▶ _How to complete this task_:
Every word of the data below has to be copied faithfully.

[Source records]
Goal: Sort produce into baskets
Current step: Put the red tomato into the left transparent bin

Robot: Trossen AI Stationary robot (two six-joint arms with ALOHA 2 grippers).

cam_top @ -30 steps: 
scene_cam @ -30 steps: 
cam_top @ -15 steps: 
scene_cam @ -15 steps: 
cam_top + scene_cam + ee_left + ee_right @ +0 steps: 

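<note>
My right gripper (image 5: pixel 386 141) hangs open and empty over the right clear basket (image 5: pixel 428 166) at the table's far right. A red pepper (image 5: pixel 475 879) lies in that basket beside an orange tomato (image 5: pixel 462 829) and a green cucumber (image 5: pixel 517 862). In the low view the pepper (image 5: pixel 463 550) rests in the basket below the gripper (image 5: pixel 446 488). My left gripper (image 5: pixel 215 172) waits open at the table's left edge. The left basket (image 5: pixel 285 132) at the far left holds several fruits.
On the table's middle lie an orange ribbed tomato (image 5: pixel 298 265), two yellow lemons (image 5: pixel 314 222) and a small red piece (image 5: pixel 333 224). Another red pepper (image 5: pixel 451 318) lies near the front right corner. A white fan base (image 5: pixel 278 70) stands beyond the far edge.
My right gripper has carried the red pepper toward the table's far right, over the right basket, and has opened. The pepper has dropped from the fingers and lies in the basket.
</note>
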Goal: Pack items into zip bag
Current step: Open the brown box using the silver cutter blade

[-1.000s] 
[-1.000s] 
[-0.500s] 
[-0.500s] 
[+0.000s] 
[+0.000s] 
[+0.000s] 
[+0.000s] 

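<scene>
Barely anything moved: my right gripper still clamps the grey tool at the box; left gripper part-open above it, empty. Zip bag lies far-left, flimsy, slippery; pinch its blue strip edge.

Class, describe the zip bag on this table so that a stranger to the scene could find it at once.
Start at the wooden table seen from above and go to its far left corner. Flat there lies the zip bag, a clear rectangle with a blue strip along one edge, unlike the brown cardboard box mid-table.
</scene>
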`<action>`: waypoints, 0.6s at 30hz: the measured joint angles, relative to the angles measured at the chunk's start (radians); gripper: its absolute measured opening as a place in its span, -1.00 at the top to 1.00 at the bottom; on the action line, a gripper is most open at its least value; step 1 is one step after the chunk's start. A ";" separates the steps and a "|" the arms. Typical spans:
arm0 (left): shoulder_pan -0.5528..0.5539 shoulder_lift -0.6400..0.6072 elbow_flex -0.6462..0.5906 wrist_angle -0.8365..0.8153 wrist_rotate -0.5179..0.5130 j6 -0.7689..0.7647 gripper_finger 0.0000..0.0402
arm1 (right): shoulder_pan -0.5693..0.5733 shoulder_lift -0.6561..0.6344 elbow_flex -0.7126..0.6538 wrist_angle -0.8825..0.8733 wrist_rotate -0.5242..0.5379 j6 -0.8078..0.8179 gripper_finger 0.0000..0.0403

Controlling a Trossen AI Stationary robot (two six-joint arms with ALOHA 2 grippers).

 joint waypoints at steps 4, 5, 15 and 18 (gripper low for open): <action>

▶ _Output of the exercise_:
Goal: Sort produce into baskets
Current step: Put the red tomato into the left transparent bin

Robot: Trossen AI Stationary robot (two six-joint arms with ALOHA 2 grippers).

cam_top @ -30 steps: 
scene_cam @ -30 steps: 
cam_top @ -15 steps: 
scene_cam @ -15 steps: 
cam_top + scene_cam + ee_left + ee_right @ +0 steps: 

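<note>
My right gripper (image 5: pixel 386 141) hangs open and empty over the right clear basket (image 5: pixel 428 166) at the table's far right. A red pepper (image 5: pixel 475 879) lies in that basket beside an orange tomato (image 5: pixel 462 829) and a green cucumber (image 5: pixel 517 862). In the low view the pepper (image 5: pixel 463 550) rests in the basket below the gripper (image 5: pixel 446 488). My left gripper (image 5: pixel 215 172) waits open at the table's left edge. The left basket (image 5: pixel 285 132) at the far left holds several fruits.
On the table's middle lie an orange ribbed tomato (image 5: pixel 298 265), two yellow lemons (image 5: pixel 314 222) and a small red piece (image 5: pixel 333 224). Another red pepper (image 5: pixel 451 318) lies near the front right corner. A white fan base (image 5: pixel 278 70) stands beyond the far edge.
My right gripper has carried the red pepper toward the table's far right, over the right basket, and has opened. The pepper has dropped from the fingers and lies in the basket.
</note>
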Goal: Pack items into zip bag
Current step: Open the brown box using the silver cutter blade

[-1.000s] 
[-1.000s] 
[-0.500s] 
[-0.500s] 
[+0.000s] 
[+0.000s] 
[+0.000s] 
[+0.000s] 

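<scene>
Barely anything moved: my right gripper still clamps the grey tool at the box; left gripper part-open above it, empty. Zip bag lies far-left, flimsy, slippery; pinch its blue strip edge.

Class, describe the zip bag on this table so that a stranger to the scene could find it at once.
Start at the wooden table seen from above and go to its far left corner. Flat there lies the zip bag, a clear rectangle with a blue strip along one edge, unlike the brown cardboard box mid-table.
</scene>
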`<action>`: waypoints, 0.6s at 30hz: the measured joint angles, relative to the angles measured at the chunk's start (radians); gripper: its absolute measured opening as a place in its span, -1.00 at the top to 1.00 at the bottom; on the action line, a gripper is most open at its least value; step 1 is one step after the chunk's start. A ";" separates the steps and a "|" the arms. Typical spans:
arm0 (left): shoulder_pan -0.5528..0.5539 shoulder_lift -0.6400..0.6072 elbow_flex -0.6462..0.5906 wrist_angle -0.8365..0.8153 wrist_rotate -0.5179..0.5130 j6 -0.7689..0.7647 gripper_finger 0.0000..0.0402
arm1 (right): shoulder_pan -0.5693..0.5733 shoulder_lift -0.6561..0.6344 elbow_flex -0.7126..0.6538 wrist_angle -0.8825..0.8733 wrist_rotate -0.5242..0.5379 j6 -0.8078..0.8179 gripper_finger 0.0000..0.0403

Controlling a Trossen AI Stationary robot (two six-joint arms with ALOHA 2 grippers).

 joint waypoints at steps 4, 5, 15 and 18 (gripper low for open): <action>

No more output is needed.